WHAT YOU HAVE TO DO: Among the entries below, find each line holding "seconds" and return it.

Saved entries:
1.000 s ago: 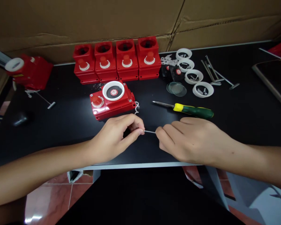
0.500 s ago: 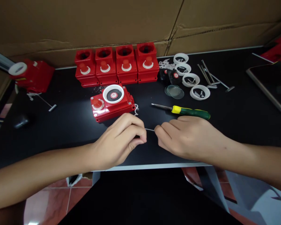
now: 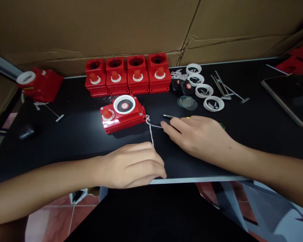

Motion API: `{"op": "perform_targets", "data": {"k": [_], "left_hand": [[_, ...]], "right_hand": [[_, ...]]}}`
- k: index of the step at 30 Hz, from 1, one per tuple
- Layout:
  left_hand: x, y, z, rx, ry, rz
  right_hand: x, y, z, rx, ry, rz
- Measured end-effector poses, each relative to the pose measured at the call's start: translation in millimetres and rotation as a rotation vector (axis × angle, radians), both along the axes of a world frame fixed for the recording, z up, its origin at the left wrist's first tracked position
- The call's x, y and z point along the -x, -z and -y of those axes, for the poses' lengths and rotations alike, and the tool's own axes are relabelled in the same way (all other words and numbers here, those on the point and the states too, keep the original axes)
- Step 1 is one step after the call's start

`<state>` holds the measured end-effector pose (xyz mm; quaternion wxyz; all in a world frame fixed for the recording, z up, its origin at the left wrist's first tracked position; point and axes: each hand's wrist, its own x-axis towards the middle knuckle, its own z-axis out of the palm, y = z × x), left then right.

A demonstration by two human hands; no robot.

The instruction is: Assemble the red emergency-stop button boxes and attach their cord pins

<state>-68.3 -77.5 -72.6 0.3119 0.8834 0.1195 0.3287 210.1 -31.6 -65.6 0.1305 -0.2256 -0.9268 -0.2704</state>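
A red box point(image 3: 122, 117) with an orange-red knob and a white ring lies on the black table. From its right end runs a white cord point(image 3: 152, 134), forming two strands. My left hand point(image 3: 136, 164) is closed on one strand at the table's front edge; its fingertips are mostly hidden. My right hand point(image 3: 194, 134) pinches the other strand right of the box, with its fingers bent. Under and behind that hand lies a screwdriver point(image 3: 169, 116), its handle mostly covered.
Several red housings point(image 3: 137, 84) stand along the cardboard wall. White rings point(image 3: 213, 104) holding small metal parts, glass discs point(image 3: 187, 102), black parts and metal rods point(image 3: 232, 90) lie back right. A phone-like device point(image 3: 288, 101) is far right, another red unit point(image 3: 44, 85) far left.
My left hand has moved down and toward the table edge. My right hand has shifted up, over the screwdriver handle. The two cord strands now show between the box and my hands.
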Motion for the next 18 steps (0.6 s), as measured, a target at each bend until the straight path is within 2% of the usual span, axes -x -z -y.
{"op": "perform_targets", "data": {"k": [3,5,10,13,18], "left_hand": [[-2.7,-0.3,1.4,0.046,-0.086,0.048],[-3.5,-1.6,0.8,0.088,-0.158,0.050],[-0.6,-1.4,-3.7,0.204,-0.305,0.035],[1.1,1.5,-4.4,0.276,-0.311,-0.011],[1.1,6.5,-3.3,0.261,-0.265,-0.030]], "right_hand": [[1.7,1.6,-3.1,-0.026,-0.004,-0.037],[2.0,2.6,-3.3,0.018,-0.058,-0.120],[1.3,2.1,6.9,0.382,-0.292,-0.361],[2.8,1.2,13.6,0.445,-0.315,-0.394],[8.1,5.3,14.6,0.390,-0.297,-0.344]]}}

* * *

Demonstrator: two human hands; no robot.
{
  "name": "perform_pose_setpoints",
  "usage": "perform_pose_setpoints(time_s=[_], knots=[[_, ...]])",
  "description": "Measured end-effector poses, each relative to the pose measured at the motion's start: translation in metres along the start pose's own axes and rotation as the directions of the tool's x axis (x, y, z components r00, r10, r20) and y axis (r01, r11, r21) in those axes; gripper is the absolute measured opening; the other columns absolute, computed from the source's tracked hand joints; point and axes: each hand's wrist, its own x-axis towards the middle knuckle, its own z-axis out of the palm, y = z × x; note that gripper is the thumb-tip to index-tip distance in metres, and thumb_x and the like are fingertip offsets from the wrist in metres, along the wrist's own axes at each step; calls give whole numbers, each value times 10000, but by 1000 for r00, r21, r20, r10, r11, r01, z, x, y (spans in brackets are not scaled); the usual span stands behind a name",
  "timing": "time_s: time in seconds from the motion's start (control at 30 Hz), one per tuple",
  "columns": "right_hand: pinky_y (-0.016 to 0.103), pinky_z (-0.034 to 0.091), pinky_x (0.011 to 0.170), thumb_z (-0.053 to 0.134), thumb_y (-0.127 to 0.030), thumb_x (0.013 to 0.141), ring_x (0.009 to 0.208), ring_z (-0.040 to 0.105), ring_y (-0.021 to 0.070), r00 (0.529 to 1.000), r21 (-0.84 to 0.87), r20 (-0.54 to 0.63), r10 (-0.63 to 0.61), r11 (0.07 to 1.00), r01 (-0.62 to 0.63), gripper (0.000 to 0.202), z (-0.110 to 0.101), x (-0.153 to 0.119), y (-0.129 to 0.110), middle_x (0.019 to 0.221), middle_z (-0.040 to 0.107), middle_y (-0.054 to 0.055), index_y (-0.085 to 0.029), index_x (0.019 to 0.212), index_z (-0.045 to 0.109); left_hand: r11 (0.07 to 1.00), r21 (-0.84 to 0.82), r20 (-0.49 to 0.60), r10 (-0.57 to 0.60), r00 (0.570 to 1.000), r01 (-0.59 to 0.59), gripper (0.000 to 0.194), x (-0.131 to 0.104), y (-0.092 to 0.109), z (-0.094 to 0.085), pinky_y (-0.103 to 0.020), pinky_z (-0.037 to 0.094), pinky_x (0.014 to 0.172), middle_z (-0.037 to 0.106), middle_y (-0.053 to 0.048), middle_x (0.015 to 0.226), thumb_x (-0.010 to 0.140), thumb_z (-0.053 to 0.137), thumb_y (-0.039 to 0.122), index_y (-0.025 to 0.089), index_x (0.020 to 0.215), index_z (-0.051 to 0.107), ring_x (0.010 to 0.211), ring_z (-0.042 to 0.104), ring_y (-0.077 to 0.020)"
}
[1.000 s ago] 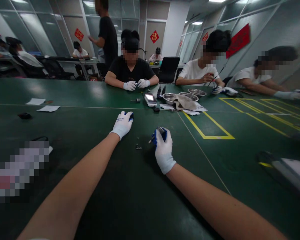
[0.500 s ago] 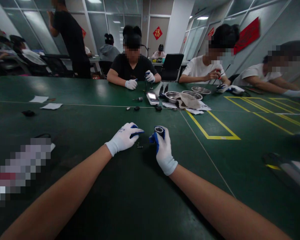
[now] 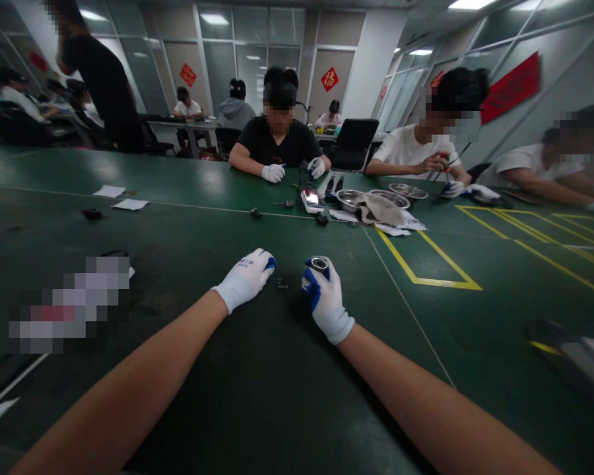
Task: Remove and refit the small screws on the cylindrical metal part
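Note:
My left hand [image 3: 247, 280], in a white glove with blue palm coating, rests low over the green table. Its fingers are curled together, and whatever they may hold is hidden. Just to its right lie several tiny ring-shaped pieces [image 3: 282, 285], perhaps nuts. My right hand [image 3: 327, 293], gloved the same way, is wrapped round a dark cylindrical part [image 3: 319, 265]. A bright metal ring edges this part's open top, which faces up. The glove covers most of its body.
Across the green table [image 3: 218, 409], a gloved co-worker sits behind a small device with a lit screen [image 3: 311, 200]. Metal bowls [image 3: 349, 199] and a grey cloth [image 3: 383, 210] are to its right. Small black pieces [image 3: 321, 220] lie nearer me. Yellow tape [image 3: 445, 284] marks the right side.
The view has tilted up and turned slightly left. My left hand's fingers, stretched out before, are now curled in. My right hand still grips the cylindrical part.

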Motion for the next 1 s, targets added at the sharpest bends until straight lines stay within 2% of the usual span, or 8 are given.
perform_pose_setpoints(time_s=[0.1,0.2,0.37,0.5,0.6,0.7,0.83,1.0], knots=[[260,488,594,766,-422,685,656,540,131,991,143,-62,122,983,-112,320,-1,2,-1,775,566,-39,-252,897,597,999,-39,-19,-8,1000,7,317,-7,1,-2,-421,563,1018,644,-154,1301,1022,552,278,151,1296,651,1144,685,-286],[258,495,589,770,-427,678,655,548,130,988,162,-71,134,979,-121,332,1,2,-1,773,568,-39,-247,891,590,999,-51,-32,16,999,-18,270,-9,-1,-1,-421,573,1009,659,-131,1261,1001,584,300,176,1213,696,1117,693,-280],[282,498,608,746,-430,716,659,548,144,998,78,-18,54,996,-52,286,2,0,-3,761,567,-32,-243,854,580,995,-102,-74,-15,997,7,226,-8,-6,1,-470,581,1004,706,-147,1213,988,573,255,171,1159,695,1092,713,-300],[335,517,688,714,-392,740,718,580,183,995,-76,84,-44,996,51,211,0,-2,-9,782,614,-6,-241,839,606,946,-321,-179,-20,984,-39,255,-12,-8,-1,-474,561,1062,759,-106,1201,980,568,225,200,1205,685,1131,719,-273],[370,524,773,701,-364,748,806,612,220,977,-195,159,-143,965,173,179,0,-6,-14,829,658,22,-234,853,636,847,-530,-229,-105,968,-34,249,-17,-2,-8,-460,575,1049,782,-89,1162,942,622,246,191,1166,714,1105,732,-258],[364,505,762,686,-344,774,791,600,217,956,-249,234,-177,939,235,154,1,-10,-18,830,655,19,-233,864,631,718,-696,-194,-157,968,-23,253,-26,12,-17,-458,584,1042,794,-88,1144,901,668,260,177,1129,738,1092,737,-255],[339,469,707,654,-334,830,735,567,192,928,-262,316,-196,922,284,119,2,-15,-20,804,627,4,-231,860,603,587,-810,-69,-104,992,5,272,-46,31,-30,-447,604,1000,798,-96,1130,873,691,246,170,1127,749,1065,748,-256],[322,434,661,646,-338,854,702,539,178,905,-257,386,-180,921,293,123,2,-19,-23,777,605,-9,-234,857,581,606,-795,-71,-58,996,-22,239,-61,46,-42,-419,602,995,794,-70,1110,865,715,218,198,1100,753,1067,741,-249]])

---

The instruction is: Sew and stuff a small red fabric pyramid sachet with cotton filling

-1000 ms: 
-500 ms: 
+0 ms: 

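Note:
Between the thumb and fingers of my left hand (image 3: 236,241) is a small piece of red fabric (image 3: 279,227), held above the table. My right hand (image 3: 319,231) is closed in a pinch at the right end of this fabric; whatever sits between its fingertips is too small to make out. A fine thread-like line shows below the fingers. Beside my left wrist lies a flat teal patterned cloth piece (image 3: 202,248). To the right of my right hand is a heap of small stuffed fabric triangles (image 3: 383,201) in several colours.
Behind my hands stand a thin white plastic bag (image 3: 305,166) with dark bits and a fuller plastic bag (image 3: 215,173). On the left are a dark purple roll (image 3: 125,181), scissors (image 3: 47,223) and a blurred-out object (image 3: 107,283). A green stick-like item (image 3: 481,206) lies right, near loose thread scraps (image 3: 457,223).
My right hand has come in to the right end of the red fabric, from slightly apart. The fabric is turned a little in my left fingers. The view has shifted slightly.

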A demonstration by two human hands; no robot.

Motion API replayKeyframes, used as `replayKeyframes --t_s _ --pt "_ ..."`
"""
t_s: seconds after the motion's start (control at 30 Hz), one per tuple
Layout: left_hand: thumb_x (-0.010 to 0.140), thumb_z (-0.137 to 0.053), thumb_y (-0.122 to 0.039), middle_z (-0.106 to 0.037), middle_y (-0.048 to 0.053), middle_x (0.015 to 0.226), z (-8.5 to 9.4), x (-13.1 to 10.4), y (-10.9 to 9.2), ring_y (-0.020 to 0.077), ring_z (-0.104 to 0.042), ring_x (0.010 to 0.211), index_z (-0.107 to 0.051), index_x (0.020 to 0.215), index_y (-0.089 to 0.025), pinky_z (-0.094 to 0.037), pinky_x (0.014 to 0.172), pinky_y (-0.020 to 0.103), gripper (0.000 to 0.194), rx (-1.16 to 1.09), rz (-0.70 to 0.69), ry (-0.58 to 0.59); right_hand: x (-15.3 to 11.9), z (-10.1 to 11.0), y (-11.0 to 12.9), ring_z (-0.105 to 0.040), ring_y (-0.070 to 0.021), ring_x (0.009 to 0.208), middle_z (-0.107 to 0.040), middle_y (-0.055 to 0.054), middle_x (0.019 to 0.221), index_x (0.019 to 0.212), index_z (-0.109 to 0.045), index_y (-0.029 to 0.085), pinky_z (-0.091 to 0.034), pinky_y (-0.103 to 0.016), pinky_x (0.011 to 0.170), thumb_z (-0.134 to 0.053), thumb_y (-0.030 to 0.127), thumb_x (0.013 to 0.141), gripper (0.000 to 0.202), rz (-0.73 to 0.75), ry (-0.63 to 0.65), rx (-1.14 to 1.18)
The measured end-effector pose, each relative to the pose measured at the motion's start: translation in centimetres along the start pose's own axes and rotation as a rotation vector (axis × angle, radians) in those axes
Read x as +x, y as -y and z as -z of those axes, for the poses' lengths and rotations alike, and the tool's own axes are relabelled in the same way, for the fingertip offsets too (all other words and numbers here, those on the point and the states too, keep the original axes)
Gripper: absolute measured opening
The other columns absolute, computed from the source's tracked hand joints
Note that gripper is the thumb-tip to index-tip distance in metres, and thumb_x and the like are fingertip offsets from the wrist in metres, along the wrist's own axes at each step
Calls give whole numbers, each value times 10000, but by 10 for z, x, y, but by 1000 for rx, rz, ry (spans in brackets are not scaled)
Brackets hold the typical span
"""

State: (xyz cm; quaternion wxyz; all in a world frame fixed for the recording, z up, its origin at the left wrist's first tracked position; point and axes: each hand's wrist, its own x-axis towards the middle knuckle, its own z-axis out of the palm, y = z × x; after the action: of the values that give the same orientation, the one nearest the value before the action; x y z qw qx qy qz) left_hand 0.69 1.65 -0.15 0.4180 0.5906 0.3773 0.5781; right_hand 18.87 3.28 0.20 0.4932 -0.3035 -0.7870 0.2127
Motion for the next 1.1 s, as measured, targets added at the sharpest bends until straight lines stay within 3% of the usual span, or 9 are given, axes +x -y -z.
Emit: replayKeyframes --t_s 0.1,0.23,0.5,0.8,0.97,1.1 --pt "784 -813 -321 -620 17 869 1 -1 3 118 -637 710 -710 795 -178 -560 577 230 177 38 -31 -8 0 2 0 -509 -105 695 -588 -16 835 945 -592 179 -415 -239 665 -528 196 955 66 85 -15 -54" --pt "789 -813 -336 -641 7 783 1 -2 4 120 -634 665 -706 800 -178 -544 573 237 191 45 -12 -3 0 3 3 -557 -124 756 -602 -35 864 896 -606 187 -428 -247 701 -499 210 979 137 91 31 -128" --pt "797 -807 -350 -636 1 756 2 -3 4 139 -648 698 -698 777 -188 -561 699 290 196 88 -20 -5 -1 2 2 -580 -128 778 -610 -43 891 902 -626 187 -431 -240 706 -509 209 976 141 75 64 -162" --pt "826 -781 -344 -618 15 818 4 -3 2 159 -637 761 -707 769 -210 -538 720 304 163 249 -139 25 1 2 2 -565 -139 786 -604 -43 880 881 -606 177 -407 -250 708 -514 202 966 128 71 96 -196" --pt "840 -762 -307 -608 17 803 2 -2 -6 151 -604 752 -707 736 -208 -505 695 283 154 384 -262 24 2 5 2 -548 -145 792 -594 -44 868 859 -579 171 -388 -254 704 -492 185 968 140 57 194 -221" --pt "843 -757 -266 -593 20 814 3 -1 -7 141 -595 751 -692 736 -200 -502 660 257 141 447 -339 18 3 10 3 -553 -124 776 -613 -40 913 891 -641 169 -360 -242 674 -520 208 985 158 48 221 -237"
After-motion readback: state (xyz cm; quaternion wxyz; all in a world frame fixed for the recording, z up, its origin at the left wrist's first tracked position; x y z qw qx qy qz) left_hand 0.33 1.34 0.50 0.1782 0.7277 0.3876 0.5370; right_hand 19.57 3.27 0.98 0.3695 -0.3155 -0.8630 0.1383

ANSWER SPACE:
  "timing": "time_s: time in seconds from the motion's start (control at 30 Hz), one per tuple",
t_s: seconds after the motion's start (control at 30 Hz), one per tuple

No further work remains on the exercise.